Task: Could you set down exactly the lines in the records below between the line holding "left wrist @" and the line holding "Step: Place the", inclusive?

Data under study: Begin

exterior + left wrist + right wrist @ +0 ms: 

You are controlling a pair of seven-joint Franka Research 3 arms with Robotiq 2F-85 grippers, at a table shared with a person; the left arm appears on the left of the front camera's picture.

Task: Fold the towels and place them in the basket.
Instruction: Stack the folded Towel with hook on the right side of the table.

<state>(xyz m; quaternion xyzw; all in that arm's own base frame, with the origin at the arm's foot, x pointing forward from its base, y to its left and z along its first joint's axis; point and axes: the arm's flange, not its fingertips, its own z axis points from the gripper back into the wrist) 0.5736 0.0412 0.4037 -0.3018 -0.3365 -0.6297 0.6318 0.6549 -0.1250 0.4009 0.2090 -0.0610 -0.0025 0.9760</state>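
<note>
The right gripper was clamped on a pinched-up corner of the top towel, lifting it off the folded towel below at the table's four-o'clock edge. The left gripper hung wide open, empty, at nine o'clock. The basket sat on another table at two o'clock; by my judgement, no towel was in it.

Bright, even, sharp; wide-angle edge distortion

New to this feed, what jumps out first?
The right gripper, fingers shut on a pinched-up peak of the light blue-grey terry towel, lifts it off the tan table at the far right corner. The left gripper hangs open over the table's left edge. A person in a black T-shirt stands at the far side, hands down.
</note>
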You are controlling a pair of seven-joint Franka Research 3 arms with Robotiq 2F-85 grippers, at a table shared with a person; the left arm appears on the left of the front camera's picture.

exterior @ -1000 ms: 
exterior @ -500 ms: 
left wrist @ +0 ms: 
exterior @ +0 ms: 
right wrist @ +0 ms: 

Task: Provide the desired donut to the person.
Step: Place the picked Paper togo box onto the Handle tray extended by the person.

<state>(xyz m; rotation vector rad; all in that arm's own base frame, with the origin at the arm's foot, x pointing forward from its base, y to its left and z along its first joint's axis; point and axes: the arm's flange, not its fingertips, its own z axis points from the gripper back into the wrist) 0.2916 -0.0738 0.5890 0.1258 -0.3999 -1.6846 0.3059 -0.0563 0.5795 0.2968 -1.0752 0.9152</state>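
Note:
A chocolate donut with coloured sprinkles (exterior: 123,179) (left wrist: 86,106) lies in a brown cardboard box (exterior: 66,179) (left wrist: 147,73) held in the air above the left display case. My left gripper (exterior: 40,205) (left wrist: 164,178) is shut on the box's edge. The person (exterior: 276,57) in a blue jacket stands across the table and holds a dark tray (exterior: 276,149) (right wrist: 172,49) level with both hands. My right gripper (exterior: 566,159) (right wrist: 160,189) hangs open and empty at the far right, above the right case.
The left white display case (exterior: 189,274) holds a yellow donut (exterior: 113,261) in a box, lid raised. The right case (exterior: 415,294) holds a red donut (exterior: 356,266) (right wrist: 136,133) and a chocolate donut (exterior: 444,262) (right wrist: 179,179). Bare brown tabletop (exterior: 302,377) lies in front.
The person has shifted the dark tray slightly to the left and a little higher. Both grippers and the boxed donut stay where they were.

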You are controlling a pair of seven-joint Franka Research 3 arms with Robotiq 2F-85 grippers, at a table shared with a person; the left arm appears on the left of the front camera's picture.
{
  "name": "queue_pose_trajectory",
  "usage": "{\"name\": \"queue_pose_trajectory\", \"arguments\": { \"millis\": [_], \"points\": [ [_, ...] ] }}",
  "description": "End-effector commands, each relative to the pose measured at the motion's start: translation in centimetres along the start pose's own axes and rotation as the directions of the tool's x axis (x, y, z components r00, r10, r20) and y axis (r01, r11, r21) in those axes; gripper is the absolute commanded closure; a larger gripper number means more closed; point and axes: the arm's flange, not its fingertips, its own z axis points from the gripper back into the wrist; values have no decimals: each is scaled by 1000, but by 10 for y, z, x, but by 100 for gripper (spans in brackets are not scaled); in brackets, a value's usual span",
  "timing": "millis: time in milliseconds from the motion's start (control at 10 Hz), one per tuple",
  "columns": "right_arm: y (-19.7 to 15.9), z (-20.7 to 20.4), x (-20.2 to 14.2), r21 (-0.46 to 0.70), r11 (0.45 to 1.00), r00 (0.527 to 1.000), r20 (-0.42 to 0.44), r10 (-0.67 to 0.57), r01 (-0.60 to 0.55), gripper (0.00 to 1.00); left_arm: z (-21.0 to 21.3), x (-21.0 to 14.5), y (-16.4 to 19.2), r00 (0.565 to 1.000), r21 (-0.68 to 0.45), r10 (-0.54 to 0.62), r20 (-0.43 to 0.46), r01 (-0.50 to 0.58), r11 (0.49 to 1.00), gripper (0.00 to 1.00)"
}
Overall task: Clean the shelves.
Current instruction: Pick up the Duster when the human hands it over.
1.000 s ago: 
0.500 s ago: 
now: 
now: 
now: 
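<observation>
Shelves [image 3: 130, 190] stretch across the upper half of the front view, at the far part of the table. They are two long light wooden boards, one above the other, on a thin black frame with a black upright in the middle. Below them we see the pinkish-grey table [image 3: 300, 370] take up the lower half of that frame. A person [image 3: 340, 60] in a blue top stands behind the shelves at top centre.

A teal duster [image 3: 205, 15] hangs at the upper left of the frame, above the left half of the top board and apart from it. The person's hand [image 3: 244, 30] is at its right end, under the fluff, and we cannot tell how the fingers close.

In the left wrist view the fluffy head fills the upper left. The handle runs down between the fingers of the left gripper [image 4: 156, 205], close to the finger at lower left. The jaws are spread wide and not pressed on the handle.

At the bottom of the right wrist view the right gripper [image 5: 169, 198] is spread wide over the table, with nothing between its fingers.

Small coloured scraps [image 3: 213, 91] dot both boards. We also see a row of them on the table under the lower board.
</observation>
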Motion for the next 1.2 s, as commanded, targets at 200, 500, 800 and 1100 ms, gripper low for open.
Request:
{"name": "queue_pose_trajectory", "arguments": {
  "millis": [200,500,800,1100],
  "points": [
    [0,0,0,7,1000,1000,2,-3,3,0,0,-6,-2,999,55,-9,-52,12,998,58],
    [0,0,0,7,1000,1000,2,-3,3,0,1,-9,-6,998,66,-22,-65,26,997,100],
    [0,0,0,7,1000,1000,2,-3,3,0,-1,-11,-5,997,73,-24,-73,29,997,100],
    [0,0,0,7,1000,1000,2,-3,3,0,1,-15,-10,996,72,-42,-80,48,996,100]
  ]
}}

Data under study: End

Answer space:
left wrist @ +0 ms: 
exterior @ +0 ms: 
right wrist @ +0 ms: 

Task: Provide the desired donut to the person.
Step: Place the picked Paper togo box onto the Handle tray extended by the person.

That finishes the exercise, with nothing more to add.